Wednesday, 29 August 2018

Digital Experience (DX) And the Re-invention of Marketing

The Post War World of the '50s and '60s saw a massive explosion in marketing as companies tried to force feed Baby Boomers mass produced electro mechanical goods, encased in plastic. They did this by trying to create desire and brainwash people into needing their brands. This was the last hurrah for the Henry ford approach, "they can have any colour they like, so long as it is black" and the Taylorist School of management which focused on productivity and costs, whilst paying lip service to quality.

It took the massive economic melt down of the late seventies and early eighties for the Quality led management, pioneered largely by Japanese companies to gain acceptance in Europe and America, which at the same time was accompanied by the angst of Punk, as Generation X turned on mass consumerism and the break down of "A Job for Life". Customer Care, based on the concept of listening to and delighting customers, came to the forefront. New technologies like CADCAM and philosophies like Flexible Manufacturing made it possible to design, prototype and evolve products to meet customer needs and gradually Design Thinking came into being.

At the same time, the '80s saw the birth of the PC and take up of lower cost client server technology, which usurped proprietary mainframes whilst Rapid Application Development (the forerunner to Agile) sparked the first steps to evolving the Digital Ecosystem that we see today. This has pushed marketing evolution to the extent that the modern marketing function is digitally obsessed with Customer Behaviour Data, Customer Experience and Agile Marketing. So much so, that most digital conversations inevitable involve talking about Customer Experience and the Customer Journey.

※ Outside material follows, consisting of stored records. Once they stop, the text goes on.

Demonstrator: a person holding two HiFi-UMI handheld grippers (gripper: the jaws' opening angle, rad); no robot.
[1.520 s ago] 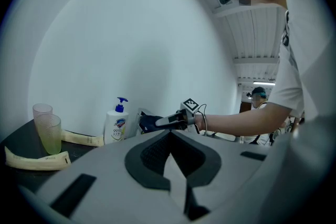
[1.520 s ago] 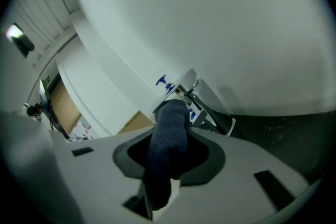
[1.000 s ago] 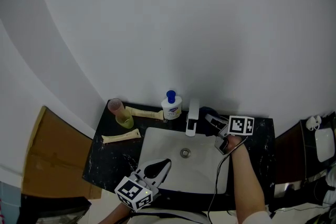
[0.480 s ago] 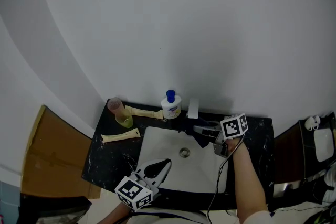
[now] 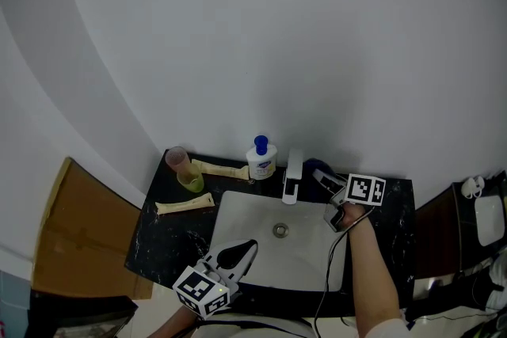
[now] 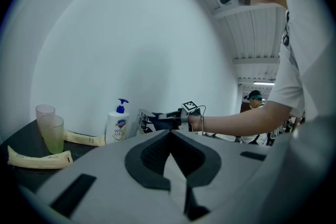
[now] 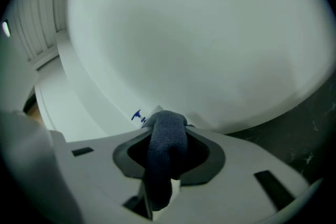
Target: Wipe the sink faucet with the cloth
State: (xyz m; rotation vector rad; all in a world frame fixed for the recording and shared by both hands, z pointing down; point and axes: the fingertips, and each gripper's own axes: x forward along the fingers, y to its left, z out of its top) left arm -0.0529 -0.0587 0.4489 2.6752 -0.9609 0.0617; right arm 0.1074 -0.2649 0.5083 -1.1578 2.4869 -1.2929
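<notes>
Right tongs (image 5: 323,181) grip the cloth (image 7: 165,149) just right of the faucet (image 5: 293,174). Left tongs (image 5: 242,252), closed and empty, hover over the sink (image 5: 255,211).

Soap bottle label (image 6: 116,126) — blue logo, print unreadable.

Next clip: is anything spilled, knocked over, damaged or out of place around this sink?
Nothing stands out. The soap bottle and cups stand upright on the dark counter. Two cream tubes lie flat left of the sink, which looks like ordinary storage. No spill or damage shows.
</notes>
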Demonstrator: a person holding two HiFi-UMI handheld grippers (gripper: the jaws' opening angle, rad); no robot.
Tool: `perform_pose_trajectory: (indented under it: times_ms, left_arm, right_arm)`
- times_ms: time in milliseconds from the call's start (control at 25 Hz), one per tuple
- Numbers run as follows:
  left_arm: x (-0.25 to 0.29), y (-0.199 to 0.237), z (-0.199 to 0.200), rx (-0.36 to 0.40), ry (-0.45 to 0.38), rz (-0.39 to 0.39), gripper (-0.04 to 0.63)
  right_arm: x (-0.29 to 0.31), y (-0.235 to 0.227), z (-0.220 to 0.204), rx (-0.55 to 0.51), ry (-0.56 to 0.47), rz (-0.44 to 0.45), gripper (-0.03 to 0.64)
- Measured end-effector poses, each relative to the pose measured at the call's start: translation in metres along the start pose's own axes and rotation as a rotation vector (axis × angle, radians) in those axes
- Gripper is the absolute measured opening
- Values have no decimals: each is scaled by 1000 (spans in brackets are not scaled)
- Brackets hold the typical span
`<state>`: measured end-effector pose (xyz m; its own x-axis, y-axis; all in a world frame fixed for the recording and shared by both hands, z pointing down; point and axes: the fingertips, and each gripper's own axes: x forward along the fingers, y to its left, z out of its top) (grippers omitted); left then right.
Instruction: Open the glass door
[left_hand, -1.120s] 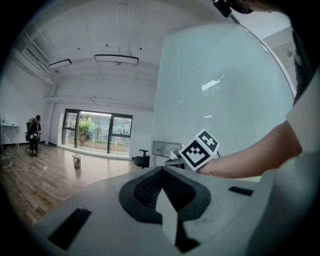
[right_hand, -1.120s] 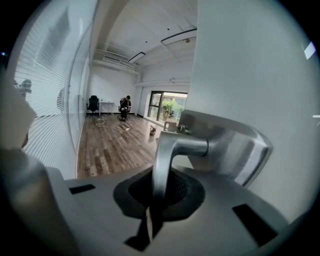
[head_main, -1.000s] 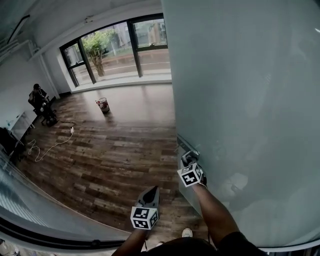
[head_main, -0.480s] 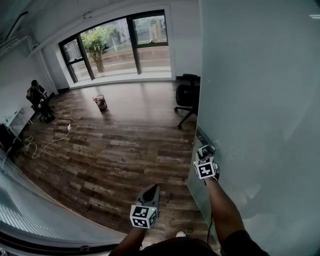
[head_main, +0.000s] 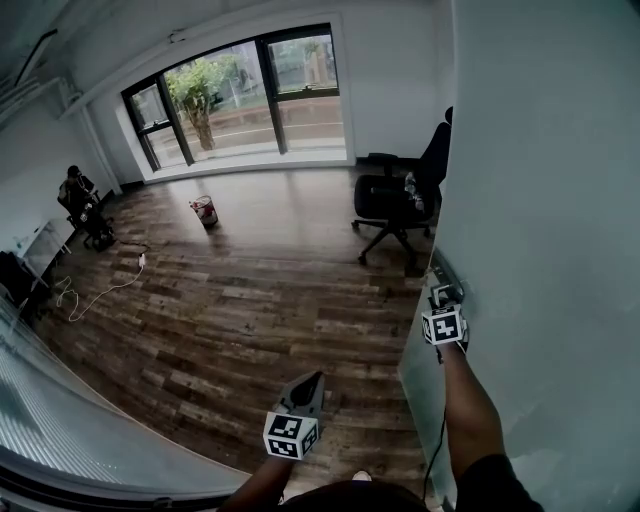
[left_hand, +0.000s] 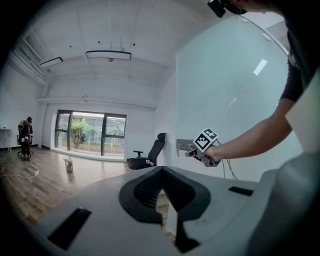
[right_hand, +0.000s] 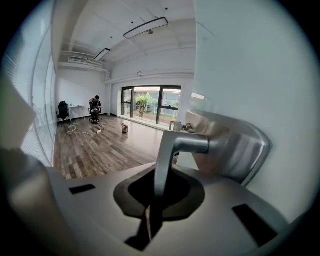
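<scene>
Your right tool (head_main: 441, 297) is closed on the metal lever handle (right_hand: 172, 150) of the frosted glass door (head_main: 545, 200), which fills the right side of the head view. Your left tool (head_main: 306, 384) hangs over the wooden floor (head_main: 230, 310) with jaws together and nothing between them.

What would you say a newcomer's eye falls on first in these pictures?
The frosted glass door filling the right of the head view, with the right gripper shut on its metal lever handle. Past it, a black office chair stands on the wood floor, a wide window on the far wall.
</scene>
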<state>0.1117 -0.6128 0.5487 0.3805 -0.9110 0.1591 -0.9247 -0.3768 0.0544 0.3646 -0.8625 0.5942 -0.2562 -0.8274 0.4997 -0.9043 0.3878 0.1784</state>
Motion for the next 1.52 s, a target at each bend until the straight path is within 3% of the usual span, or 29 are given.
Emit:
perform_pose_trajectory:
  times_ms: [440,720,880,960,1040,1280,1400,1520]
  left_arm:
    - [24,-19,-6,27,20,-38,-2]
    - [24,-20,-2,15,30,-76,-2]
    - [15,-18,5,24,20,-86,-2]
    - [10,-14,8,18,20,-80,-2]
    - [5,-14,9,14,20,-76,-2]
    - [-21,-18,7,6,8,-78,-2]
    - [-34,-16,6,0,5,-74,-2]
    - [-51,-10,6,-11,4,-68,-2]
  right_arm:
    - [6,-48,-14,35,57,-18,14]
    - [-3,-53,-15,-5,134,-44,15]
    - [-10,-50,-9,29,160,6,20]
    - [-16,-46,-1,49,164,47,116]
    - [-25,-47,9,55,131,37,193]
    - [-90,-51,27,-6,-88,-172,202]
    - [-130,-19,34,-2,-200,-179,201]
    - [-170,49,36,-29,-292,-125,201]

So it was great to see Nimbus Ninety publish "The CX Manifesto" which sets out over 30 recommendations under the 5 headings of Personalisation, Experimentation, Trust, Data and Loyalty in its latest  quarterly publication of the Chief Disruptor magazine. This is well worth a read as it has been compiled by practitioners from London's vibrant digital scene over the first 6 months of 2018 and is based on sound experience.